Lysosomes are particularly sensitive to membrane permeabilization since their
function depends on intraluminal acidic pH and requires stable membrane-dependent
proton gradients. Among the catalog of oxidative stress-responsive genes is the
Lipocalin Apolipoprotein D (ApoD), an extracellular lipid binding protein endowed
with antioxidant capacity. Within the nervous system, cell types in the defense
frontline, such as astrocytes, secrete ApoD to help neurons cope with the
challenge. The protecting role of ApoD is known from cellular to organism level,
and many of its downstream effects, including optimization of autophagy upon
neurodegeneration, have been described.
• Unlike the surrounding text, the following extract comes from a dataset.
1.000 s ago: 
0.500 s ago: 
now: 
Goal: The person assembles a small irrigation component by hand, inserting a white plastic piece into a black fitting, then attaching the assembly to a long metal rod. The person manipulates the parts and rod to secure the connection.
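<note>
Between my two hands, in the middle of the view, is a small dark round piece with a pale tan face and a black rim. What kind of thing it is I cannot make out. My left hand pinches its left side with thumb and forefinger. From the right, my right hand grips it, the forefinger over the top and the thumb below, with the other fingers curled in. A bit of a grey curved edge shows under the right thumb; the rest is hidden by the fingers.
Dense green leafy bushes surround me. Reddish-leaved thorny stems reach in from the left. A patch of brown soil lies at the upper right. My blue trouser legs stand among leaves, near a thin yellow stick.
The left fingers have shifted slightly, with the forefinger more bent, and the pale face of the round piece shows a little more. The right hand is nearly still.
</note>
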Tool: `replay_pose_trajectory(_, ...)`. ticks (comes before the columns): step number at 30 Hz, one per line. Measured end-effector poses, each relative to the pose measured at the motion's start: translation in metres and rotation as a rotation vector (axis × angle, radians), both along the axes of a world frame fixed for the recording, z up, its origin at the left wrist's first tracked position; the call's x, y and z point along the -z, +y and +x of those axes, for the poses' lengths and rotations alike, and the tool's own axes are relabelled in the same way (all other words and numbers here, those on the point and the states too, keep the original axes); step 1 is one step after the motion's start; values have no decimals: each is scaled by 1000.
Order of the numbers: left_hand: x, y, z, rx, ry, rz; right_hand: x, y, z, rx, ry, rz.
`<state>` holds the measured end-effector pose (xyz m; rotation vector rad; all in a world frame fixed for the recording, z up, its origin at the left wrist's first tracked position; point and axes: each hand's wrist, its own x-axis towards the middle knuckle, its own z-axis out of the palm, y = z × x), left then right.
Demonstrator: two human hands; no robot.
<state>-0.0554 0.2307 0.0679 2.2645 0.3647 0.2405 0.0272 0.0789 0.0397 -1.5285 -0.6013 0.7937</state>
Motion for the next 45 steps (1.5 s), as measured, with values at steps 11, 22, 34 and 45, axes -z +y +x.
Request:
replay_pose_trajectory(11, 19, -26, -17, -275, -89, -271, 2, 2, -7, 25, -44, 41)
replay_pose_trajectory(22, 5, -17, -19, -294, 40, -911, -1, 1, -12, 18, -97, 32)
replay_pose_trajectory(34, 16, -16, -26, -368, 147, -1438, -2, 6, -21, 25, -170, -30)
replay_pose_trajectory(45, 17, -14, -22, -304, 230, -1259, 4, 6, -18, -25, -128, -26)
However, we still cannot assign a
cellular mechanism to ApoD gene that explains how this protection is
accomplished. Here we perform a comprehensive analysis of ApoD intracellular
traffic and demonstrate its role in lysosomal pH homeostasis upon
paraquat-induced oxidative stress. By combining single-lysosome in vivo pH
measurements with immunodetection, we demonstrate that ApoD is endocytosed and
targeted to a subset of vulnerable lysosomes in a stress-dependent manner. ApoD
is functionally stable in this acidic environment, and its presence is sufficient
and necessary for lysosomes to recover from oxidation-induced alkalinization,
both in astrocytes and neurons. This function is accomplished by preventing
lysosomal membrane permeabilization. Two lysosomal-dependent biological
processes, myelin phagocytosis by astrocytes and optimization of
neurodegeneration-triggered autophagy in a Drosophila in vivo model, require
ApoD-related Lipocalins. Our results uncover a previously unknown biological
function of ApoD, member of the finely regulated and evolutionary conserved gene
family of extracellular Lipocalins. They set a lipoprotein-mediated regulation of
lysosomal membrane integrity as a new mechanism at the hub of many cellular
functions, critical for the outcome of a wide variety of neurodegenerative
diseases. These results open therapeutic opportunities by providing a route of
entry and a repair mechanism for lysosomes in pathological situations.